• Task instructions:
Using the records below, repeat exactly the lines from the one holding "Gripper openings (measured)" through the one holding "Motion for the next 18", both ends included, and no others.

• The data:
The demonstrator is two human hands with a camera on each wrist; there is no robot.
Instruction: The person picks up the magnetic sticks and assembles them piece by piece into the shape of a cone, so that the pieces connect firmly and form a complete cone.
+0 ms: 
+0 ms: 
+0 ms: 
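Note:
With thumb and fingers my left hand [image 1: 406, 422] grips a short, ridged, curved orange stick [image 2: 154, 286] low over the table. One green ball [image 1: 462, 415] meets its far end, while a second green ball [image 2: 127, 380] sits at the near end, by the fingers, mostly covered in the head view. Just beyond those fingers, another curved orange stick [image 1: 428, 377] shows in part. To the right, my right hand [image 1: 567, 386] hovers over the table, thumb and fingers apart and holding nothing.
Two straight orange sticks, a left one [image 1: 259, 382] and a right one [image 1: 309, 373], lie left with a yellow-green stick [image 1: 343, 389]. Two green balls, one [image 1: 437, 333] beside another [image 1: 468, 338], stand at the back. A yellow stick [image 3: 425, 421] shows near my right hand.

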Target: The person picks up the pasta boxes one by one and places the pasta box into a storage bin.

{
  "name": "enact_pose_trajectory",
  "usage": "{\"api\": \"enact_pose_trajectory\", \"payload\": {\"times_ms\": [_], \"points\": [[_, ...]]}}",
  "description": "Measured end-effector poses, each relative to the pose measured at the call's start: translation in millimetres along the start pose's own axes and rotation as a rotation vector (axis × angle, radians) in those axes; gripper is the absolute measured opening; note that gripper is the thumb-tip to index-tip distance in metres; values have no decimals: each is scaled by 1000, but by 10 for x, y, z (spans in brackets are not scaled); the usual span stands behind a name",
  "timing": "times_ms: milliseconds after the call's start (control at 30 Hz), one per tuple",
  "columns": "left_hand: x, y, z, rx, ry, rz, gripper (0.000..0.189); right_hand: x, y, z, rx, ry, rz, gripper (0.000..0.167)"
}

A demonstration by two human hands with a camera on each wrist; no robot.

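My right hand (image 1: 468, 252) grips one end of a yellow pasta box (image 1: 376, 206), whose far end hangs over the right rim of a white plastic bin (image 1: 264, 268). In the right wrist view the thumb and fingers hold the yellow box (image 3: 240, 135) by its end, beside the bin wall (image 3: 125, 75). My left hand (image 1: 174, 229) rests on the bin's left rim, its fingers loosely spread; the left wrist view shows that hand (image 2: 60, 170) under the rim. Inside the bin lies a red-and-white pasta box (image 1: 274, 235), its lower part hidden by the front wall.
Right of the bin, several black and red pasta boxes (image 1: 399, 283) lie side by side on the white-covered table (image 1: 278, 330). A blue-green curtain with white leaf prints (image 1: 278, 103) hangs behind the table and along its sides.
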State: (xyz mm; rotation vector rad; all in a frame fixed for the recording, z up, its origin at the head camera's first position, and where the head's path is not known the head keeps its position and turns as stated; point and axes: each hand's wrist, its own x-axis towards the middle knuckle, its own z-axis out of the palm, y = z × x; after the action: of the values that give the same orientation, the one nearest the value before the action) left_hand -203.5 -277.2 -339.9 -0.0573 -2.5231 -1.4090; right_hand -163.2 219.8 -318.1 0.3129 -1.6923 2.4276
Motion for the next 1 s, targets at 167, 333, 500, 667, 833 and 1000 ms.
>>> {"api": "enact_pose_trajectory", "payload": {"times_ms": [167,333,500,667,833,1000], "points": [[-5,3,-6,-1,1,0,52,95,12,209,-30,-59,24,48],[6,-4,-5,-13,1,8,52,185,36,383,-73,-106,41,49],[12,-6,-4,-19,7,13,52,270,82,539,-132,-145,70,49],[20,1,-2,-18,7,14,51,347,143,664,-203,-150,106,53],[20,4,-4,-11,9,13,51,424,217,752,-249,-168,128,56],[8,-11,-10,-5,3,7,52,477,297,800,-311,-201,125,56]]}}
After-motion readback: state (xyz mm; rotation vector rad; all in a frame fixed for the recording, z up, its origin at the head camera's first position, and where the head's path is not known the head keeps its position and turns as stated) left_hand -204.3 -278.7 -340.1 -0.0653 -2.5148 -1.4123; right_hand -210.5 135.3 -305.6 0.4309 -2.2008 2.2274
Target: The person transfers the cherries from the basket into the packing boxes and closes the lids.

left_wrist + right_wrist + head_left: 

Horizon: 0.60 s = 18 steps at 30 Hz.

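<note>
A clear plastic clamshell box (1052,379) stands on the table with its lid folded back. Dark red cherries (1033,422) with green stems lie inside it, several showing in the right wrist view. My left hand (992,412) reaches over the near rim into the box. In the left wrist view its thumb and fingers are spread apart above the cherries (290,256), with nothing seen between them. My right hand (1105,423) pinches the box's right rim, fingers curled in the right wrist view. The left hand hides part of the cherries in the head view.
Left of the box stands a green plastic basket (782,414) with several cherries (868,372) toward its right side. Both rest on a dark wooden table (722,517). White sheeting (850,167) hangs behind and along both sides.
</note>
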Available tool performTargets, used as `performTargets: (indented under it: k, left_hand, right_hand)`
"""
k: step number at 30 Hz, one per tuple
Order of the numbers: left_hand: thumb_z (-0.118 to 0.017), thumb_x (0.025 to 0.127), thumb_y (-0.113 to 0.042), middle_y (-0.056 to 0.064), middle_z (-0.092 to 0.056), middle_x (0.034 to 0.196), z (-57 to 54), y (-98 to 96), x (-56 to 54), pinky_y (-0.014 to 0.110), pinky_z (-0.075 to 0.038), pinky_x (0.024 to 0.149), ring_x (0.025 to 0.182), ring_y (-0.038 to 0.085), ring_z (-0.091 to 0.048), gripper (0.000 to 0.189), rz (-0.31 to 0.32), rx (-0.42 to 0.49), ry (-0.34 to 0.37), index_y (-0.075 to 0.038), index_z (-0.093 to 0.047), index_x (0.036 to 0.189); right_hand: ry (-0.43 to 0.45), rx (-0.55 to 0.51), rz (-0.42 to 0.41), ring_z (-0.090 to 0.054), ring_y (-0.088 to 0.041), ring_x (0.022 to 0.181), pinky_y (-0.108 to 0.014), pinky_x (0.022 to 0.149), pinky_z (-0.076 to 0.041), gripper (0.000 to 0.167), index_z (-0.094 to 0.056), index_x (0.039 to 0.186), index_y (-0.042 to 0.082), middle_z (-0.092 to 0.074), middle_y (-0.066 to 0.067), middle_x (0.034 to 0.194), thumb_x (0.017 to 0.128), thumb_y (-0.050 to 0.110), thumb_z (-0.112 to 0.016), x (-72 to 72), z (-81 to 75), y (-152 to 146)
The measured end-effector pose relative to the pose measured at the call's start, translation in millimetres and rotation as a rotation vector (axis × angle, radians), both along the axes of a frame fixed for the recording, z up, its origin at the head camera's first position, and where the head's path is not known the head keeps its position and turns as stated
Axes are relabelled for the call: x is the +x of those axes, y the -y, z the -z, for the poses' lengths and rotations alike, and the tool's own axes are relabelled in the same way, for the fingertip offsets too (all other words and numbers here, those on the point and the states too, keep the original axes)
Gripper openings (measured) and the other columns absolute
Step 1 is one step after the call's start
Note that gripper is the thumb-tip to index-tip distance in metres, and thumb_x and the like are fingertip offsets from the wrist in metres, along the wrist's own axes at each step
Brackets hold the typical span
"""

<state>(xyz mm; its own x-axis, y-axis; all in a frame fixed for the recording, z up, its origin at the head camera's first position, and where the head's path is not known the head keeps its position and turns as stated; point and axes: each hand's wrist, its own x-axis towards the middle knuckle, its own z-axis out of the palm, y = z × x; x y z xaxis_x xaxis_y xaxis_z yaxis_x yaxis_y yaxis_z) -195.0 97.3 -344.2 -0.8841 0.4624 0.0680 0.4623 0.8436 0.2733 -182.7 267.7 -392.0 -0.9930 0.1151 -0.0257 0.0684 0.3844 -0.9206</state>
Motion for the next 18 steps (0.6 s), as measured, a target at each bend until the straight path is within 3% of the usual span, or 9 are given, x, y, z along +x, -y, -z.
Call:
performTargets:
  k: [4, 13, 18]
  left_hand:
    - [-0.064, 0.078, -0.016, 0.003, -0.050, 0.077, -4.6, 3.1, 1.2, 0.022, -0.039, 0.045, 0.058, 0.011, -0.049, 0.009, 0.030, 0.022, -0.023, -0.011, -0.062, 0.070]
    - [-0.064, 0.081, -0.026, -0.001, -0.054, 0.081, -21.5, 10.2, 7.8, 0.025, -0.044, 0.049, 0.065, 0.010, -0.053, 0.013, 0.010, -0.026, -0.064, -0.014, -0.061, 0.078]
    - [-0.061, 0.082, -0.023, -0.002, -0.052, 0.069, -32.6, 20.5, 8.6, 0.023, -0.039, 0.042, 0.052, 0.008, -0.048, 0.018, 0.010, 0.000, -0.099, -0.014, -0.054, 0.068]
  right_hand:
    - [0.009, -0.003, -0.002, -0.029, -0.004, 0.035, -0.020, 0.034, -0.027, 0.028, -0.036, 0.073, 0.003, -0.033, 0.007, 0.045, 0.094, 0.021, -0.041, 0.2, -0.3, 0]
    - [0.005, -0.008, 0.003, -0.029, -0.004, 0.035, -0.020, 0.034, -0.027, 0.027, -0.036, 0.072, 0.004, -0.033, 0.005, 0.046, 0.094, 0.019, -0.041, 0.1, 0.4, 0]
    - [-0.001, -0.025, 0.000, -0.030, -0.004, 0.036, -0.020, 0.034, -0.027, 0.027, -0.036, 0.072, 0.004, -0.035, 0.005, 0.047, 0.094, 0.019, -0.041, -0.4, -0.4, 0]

• Answer section:
Gripper openings (measured) and the other columns absolute
Step 1 is one step after the call's start
Note that gripper is the thumb-tip to index-tip distance in metres, and thumb_x and the like are fingertip offsets from the wrist in metres, along the wrist's own axes at each step
Brackets hold the typical span
"""

<state>(xyz mm; its own x-axis, y-axis; all in a frame fixed for the recording, z up, its origin at the head camera's first position, and where the head's path is not known the head keeps its position and turns as stated; point and axes: each hand's wrist, its own x-axis towards the middle knuckle, its own z-axis out of the palm, y = z × x; x y z xaxis_x xaxis_y xaxis_z yaxis_x yaxis_y yaxis_z) -195.0 97.3 -344.2 -0.8841 0.4624 0.0680 0.4623 0.8436 0.2733 -182.7 267.7 -392.0 -0.9930 0.1151 -0.0257 0.0684 0.3844 -0.9206</state>
Motion for the next 18 steps (0.6 s), as measured, a target at each bend until the straight path is within 3% of the usual span, or 9 are given, x, y, z along +x, -y, -z.

The response to this exercise is now complete.